Kletter-Max im Prüfungsstress

Dominik Röber hat bei der Erzgebirgsrundfahrt mit starken Antritten am Berg überzeugt. Am Tag darauf musste der Chemnitzer auch gedanklich fit sein.

Dominik Röber hatte am Montagvormittag einen wichtigen Termin. Er musste am Sportgymnasium in Chemnitz seine mündliche Englischprüfung ablegen. Diese Hürde übersprang er. Eine ganz andere, ebenso anspruchsvolle Aufgabe musste der 19-Jährige am Sonntag lösen. Denn der Radrennfahrer ging mit seinen Kollegen vom Team P & S Metalltechnik bei der Erzgebirgsrundfahrt in Einsiedel an den Start. Und dabei legten Röber und Co. den ganz großen Gang ein. Denn Teamkollege John Mandrysch gewann nach 172 Kilometern, Röber wurde Zweiter. "Nach der Vizemeisterschaft im Bergfahren und einem 6. Platz bei der Sauerland-Rundfahrt der Junioren ist dieser zweite Platz für mich der bisher größte sportliche Erfolg", sagte der Gymnasiast, der 2019 das zweite Jahr in der Altersklasse U 23 sowie bei P & S fährt.

Röber begann mit dem Radfahren in Zwickau, ein Nachbar hatte ihn dazu animiert. Zunächst fuhr er hobbymäßig mit dem Mountainbike, entdeckte dann aber bald die Liebe zum Straßenrennen. 2012 erfolgte der Wechsel an die Sportschule Chemnitz, zugleich trainierte er am Stützpunkt im Sportforum bei Steffen Haslinger. Um seinen Körper für die Aufgaben im Rennsattel fit zu bekommen, absolviert er pro Woche mindestens fünf Trainingstage, manchmal geht es auch je nach Belastungsprogramm ohne Pause durch. Und die Schinderei bei Wind und Wetter hat sich auch am Sonntag ausgezahlt.
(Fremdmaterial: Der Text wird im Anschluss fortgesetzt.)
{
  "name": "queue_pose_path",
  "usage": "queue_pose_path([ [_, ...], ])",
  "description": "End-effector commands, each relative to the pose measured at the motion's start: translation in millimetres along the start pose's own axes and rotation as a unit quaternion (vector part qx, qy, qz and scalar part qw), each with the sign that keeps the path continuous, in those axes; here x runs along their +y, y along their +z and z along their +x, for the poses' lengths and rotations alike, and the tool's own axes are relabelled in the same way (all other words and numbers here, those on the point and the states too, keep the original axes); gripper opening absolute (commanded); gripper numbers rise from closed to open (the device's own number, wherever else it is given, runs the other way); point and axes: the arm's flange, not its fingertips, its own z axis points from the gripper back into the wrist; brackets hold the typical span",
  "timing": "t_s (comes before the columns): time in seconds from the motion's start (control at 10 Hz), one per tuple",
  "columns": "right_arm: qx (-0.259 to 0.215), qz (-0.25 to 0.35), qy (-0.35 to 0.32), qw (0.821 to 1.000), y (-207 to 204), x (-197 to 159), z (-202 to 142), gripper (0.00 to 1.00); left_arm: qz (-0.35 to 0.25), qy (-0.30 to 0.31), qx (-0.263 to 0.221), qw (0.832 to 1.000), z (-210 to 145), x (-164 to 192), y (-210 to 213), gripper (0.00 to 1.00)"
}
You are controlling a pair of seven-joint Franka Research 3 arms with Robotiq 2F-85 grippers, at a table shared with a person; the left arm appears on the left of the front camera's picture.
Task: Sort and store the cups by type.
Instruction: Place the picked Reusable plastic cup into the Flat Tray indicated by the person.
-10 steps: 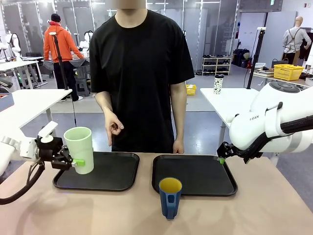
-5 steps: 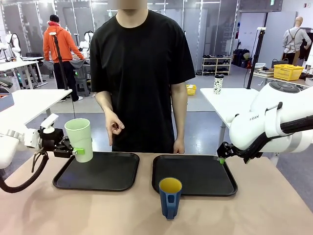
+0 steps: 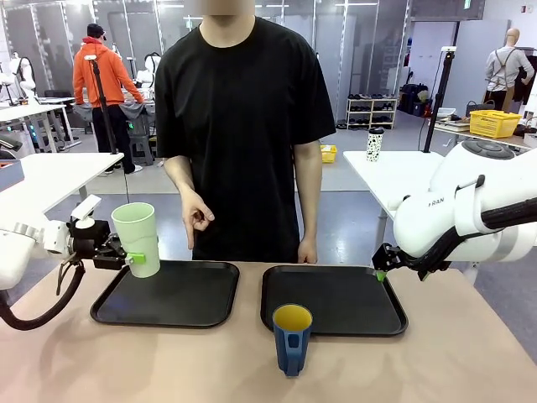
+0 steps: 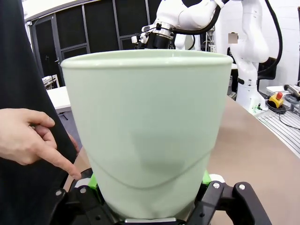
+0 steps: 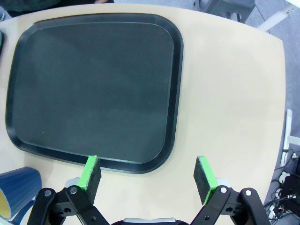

Denn neben dem zweiten Platz in der Tageswertung holte sich Röber bei der Erzgebirgsrundfahrt auch noch den Kletter-Max-Titel des besten Bergfahrers. "Die Runde mit ihren drei Anstiegen kam mir als Bergfahrer sehr entgegen", sagte der 1,86 Meter große und 67 kg schwere Athlet über die knapp 43 Kilometer lange Schleife, die das Peloton viermal absolvieren musste.

Doch nicht nur die sportlichen Parameter stimmen bei Röber. Auch der intakte Wohlfühlfaktor spiele eine große Rolle. Denn bei seinem Team herrschten großer Zusammenhalt und Harmonie. "Ich glaube, dass diese Faktoren den Erfolg ausmachen", sagte der Sachse. Zudem hat Röber bei der Truppe etwas kennengelernt, was er so noch nicht erlebt hat. "Die Sportlichen Leiter, mit denen ich bisher zu tun hatte, haben uns zum Training immer im Auto begleitet", berichtete der Tageszweite. Doch Lars Wackernagel, der Chef seiner aktuellen Mannschaft, ist stets mit dem Rennrad dabei. Da könne sich der Coach ganz aus der Nähe anschauen, was seine Schützlinge leisten.

Nach der Triumphfahrt durch das Erzgebirge warten auf Röber nun schon die nächsten Aufgaben. Am kommenden Sonntag steht eine Teilnahme beim traditionellen Rennen "Rund um Großwaltersdorf" auf dem Plan, zudem hat die Nachwuchshoffnung die Deutsche Meisterschaft im Bergfahren und auf der Straße (U 23) im Blick. Außerdem liebäugelt der Radsportler für den Nationen-Cup in Tschechien mit einer Berufung in das Nationalteam. Viel Zeit, sich über die geplanten Starts Gedanken zu machen, hatte Röber am Montag nicht. Denn nach der bestandenen Englischprüfung und einer Mittagspause begann die nächste Trainingseinheit.